For a while it was celebrated as a work of both artistic and commercial genius. But then, as the LAM article by Mimi Zeiger explains, the business and street life of Fresno relocated to the sprawl-malls of the northern suburbs.
To save its downtown, Fresno is about to dig up the pedestrian mall that had been its pride and re-open it to cars. The article explains very clearly why that seems necessary, and why it is sad:
The new design is adaptive and will include removable bollards for street closures and events. It's not hard to imagine [a variety of local festivals and farmers' markets'] filling the street. It's a vision for a new urban landscape shared by many mayors across the country.... "If this is successful, the street will be closed on many days," [the lead architect of the new project] reflects. "That's the irony."
It's worth reading the article and following this project.
* * *
3) A Wonderfully Situated Brewpub.
I'll say it again: one of the marks of a city-on-the-rise is a "Riverwalk" or bike path, whether or not there is actually a river. Another is the presence of craft-brew companies and brewpubs. Where there are brewpubs, by definition there are entrepreneurs. If the brewpubs stay in business it means there is a class of mainly young customers willing to come to usually downtown locations and support other businesses too.
I'm biased in favor of brewpubs as a class, but I was especially fond of Tioga-Sequoia, one of the pioneers in opening a business in downtown Fresno, for these reasons:
• Its products suit my taste very well. (General Sherman IPA is its mainstay, named after a famous redwood in nearby Sequoia National Park.)
• It is local-local-local in its branding and marketing approach (Its slogan is "The Central Valley's Brewery"; its president Michael Cruz and brewmaster Kevin Cox told us that their ambition was not to go nationwide or even statewide but instead to be the beer of the Valley. "And we want to show that something good can come out of this town," Cruz said.)
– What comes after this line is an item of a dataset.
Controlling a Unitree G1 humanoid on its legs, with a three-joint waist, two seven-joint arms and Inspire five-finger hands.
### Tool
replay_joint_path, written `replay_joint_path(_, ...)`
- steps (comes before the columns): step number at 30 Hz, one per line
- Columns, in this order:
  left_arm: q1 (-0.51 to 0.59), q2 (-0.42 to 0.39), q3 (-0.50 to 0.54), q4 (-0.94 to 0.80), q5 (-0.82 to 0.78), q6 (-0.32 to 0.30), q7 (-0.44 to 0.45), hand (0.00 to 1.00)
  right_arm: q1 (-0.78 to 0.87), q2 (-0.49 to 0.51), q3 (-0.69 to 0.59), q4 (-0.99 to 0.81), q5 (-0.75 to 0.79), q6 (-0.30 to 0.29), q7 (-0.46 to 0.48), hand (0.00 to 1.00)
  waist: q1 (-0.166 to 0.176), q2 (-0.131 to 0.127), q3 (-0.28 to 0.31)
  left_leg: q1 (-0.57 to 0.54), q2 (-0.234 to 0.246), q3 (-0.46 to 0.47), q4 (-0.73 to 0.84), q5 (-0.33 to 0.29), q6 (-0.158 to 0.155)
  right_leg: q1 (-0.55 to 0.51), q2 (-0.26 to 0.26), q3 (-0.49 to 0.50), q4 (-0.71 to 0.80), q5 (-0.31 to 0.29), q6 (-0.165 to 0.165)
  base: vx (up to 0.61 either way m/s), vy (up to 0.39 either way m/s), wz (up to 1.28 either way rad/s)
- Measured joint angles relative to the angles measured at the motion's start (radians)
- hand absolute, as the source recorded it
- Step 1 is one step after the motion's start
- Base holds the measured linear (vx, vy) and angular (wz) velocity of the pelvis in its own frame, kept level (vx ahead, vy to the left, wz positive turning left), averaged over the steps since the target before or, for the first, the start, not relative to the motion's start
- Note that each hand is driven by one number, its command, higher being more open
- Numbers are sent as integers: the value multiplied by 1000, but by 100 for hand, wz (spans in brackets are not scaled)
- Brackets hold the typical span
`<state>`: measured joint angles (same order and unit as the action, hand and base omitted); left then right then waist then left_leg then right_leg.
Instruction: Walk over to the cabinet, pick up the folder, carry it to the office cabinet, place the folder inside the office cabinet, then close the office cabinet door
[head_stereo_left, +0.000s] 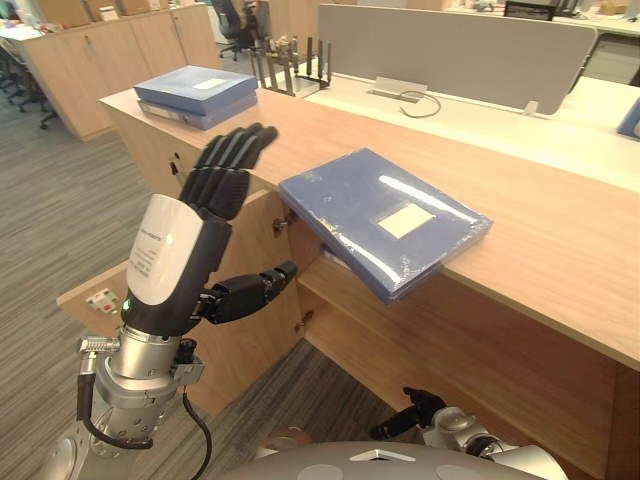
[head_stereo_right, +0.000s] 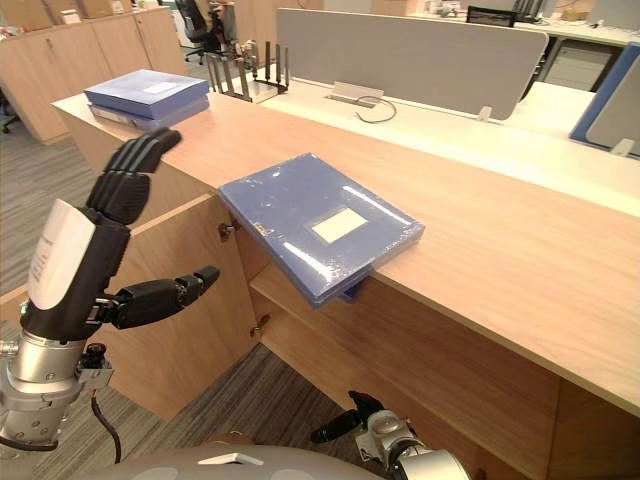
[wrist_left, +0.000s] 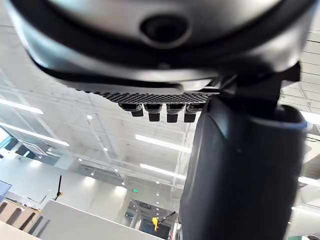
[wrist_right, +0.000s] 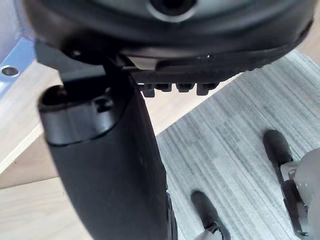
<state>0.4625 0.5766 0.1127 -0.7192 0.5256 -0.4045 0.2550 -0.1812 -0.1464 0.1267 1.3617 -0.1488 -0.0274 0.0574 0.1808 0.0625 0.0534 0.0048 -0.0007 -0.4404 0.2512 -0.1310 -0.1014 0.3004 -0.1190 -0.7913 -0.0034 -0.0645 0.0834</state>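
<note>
Folder is seen flat on table, long axis diagonal, near corner overhanging the edge. Left robot hand is raised, fingers straight; ceiling is shown behind it. Right robot hand is held low, relaxed, over floor.

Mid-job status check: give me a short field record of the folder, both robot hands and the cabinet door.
folder: flat on the cabinet top, one corner overhanging the front edge, untouched
left robot hand: raised left of the folder, fingers straight, holding nothing
right robot hand: low, below the cabinet top, open and empty
cabinet door: swung open beneath the folder
other items: stack of blue folders at the far left end of the top
</note>
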Motion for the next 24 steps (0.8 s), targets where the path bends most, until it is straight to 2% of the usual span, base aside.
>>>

• Its branding has a campy charm, being based on the Forest Service shield also familiar from Yosemite. (For a while, the Forest Service made a show of complaining. Now some Rangers put T-S stickers on their cars.)
• Its location is sublime, adjoining the town's downtown minor-league park.
* * *
That is enough for now. The country is big and interesting, and full of more positive experimentation, including in places like Fresno, than we had any reason to expect when we began this journey.